Task item:
Return only the count of lines in the listing below where the word "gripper" appears.

___ Provided material ___

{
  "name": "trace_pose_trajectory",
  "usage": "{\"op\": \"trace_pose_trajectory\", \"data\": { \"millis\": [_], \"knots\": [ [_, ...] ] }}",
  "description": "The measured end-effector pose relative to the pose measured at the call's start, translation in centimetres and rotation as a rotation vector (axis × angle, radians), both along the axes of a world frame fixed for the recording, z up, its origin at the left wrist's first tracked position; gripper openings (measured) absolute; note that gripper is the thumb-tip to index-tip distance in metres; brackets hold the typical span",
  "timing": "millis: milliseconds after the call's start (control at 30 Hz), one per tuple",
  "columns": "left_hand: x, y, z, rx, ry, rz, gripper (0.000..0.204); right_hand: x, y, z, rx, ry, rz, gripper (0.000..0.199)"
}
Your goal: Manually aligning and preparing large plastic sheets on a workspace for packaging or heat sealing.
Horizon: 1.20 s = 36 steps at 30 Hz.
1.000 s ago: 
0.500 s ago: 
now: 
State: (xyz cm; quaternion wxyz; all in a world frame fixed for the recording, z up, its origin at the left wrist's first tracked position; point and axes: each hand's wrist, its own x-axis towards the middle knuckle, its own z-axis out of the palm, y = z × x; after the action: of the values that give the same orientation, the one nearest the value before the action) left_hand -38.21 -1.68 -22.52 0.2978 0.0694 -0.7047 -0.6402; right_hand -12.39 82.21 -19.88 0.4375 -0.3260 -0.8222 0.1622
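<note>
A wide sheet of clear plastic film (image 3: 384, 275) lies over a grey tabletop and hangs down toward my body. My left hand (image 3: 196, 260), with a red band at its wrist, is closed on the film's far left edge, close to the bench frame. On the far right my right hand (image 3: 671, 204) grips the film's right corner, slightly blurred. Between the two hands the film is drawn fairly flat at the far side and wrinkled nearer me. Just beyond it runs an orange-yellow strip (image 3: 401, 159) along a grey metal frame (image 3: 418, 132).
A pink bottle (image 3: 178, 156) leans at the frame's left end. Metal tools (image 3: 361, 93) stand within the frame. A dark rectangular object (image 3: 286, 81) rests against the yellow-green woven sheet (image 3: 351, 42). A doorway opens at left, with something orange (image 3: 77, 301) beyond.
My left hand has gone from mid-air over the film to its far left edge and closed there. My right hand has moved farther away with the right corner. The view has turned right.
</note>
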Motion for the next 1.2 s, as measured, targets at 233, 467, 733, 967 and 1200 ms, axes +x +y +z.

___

Response:
2